エルはあくまで、ここまでの経緯を淡々と語った。


その瞳の奥に、込められている感情を出すことなく。


「月の咆哮を解散して、俺は単独で盗賊を続けた。…で、アスティと出会ったのは話した通りだ」


「…ダルクと、ユーリは?」


「あー。あいつらは月の咆哮を続けてたときに関わって、俺とアスティで旅してる時も何度か会って…。
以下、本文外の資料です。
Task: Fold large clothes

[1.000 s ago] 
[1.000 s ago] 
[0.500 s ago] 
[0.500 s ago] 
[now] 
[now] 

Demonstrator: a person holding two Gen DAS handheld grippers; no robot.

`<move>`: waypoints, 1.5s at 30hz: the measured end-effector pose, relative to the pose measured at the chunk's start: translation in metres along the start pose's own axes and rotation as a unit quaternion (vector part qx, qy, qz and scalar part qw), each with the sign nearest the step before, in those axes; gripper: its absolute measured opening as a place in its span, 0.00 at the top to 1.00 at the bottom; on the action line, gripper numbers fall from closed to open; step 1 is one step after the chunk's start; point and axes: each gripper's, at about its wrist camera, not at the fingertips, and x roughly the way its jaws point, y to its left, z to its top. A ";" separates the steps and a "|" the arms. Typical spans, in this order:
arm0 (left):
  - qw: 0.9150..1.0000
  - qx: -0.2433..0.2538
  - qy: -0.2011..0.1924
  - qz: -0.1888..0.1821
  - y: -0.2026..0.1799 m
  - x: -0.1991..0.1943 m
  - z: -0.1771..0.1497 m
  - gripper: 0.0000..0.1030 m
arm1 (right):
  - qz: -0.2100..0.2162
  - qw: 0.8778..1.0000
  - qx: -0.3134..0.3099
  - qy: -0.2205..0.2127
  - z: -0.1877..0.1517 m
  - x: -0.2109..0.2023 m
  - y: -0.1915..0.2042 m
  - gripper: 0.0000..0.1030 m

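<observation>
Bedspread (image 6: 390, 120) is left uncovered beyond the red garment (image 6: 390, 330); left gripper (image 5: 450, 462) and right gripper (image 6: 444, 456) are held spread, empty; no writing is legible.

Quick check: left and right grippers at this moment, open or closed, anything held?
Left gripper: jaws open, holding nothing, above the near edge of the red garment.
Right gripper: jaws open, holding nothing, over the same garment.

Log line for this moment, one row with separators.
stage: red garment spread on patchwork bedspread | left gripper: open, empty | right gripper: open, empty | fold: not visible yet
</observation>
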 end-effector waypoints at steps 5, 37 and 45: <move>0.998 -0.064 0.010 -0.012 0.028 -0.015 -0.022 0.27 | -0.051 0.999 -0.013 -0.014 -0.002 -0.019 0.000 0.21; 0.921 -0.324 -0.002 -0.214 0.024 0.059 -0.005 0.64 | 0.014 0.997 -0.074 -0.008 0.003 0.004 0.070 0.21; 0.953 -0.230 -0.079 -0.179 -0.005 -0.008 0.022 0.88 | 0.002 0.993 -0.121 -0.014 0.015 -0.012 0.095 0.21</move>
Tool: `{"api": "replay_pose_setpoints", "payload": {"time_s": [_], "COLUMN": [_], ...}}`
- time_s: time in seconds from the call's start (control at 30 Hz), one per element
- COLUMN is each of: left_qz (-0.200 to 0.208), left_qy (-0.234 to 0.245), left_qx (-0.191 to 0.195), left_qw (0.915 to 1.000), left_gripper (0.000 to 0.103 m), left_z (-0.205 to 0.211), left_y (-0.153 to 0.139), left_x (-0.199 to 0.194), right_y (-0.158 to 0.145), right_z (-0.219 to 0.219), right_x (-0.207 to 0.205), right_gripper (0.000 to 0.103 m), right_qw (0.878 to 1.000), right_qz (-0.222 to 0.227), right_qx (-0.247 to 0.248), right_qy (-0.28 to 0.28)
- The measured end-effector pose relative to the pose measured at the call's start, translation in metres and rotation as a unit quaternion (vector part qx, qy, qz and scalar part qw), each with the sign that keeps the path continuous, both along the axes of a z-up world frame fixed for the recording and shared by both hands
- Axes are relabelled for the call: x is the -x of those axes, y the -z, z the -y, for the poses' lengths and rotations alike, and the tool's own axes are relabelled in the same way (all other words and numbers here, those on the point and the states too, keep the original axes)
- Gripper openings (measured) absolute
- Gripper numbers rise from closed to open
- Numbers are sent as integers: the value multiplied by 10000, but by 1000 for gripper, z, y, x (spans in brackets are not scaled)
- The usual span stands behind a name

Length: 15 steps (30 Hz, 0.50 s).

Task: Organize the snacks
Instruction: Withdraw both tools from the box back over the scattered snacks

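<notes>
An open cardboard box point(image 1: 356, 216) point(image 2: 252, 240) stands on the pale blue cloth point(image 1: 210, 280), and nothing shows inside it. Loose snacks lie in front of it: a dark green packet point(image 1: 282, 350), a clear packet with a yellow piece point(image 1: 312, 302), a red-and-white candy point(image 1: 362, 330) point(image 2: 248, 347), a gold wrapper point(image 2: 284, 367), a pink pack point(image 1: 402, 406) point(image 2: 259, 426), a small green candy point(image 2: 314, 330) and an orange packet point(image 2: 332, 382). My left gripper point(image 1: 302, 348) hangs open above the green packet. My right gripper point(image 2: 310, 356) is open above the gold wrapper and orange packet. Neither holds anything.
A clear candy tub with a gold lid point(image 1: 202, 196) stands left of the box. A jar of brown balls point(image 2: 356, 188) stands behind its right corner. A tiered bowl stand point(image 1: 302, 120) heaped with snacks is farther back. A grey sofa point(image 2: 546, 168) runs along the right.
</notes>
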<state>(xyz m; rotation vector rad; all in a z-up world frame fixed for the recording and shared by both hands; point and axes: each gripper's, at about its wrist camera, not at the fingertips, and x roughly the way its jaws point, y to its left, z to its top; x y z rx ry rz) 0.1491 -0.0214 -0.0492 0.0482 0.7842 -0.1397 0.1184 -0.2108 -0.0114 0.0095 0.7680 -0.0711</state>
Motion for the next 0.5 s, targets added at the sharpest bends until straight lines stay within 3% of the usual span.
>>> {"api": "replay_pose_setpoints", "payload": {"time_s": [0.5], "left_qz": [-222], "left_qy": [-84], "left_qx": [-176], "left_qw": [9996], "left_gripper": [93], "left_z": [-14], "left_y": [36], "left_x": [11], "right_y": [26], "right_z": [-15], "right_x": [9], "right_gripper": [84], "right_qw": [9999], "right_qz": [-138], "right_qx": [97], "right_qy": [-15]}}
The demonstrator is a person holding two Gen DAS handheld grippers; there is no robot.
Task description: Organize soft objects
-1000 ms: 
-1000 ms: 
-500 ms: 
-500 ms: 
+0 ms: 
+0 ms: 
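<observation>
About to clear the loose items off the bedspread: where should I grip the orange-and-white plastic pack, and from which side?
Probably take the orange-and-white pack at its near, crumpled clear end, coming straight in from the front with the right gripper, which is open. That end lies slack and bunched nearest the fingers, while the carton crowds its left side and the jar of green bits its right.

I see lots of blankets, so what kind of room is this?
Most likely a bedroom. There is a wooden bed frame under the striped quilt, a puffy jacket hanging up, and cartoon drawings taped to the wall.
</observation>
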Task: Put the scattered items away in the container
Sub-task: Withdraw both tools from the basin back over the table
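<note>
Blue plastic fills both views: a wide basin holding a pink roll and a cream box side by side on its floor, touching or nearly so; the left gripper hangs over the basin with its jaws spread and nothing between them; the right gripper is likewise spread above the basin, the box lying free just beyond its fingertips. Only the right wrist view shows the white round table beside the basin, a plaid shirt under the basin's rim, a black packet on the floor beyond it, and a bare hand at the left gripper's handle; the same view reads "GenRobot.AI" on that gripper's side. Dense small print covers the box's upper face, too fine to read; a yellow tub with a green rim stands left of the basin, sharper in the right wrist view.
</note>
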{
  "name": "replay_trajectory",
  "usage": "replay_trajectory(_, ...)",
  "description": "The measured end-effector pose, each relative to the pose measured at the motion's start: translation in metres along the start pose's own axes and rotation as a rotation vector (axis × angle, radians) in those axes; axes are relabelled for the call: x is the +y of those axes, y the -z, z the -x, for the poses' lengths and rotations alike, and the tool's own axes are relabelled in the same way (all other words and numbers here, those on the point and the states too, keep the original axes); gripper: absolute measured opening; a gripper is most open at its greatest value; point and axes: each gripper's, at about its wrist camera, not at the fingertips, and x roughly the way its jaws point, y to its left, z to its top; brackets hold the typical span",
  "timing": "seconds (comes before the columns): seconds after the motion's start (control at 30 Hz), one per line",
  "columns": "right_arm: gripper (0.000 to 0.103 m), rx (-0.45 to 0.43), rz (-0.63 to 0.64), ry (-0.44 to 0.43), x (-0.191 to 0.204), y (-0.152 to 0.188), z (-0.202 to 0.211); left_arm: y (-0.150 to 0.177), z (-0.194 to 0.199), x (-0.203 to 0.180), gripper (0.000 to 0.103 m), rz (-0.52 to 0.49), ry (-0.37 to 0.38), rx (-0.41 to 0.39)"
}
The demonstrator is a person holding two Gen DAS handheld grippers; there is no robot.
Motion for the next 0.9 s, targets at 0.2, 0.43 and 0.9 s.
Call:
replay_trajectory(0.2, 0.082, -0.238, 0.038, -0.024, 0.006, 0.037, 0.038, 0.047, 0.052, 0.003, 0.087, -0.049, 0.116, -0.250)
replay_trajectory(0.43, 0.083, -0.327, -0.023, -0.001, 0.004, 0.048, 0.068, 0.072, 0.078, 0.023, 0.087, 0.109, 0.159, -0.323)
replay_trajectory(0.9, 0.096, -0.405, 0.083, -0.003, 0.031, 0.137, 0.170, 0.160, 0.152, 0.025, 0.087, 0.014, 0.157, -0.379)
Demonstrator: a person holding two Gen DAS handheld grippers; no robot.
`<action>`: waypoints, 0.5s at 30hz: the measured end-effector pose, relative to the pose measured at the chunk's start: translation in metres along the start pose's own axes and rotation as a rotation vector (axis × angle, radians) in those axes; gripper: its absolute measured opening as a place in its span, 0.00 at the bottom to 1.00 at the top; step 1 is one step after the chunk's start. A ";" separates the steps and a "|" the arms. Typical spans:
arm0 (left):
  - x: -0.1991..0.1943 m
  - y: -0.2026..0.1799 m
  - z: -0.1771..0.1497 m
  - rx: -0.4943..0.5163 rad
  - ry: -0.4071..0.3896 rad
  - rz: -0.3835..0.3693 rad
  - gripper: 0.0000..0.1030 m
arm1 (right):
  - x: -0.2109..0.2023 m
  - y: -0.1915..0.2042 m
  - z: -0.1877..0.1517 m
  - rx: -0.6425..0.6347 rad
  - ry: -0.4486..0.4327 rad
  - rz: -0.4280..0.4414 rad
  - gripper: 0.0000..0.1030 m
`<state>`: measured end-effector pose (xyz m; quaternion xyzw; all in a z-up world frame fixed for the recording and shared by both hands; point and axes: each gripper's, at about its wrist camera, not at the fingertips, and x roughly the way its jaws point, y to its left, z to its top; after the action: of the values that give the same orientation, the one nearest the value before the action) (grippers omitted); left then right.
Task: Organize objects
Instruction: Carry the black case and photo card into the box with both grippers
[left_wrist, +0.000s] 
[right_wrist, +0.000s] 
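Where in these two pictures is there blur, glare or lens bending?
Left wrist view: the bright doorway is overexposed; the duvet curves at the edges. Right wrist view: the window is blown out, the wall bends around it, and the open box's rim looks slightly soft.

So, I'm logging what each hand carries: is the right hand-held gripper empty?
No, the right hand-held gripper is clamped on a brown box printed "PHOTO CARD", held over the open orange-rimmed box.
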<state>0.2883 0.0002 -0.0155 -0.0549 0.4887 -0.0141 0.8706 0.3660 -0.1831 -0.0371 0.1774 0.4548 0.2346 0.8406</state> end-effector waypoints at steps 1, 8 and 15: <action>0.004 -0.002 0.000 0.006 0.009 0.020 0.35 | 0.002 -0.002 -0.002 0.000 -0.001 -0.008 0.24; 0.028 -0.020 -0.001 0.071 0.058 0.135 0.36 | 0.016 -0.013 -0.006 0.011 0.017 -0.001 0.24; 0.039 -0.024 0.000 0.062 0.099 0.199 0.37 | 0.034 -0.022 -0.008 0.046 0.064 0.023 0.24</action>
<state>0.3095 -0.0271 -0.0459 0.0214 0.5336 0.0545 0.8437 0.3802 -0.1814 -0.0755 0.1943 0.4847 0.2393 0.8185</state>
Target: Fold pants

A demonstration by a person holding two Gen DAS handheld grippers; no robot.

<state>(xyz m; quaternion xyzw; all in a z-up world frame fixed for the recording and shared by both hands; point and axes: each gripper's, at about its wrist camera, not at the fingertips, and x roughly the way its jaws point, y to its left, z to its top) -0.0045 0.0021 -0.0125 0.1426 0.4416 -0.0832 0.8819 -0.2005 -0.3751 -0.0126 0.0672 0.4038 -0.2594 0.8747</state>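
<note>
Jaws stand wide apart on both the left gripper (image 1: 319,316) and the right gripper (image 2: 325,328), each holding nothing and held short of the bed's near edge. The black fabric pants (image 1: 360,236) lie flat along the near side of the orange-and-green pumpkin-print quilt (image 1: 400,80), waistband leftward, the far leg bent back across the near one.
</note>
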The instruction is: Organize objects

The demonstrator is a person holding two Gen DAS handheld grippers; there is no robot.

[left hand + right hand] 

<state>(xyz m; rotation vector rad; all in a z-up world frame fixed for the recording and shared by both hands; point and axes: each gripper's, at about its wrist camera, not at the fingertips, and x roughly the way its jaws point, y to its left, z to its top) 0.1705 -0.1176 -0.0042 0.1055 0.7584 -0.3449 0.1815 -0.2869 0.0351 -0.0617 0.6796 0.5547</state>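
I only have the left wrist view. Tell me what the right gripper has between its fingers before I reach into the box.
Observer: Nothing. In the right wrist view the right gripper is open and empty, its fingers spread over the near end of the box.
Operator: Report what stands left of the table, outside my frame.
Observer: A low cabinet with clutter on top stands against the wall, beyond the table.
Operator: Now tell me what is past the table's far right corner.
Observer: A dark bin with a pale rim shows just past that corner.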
まぁ、腐れ縁てやつだな」


オレンジ色の頭をポリポリと掻きながら、エルが答える。


空をさまよっていた視線が、不意にあたしに向けられた。


「他に、質問は」


「え…、え?」


突然そんなこと言われても…あ!


「そ、その短剣って今も持ってるの?」


訊いてすぐ、バカな質問をしたと後悔した。


そのとき初めて、エルの瞳が揺らいだから。


「…置いてきた。ローアンの墓に」


「………そっ、か」


ああもう。どうしてあたしは、気の利いた言葉一つ言えないんだろう。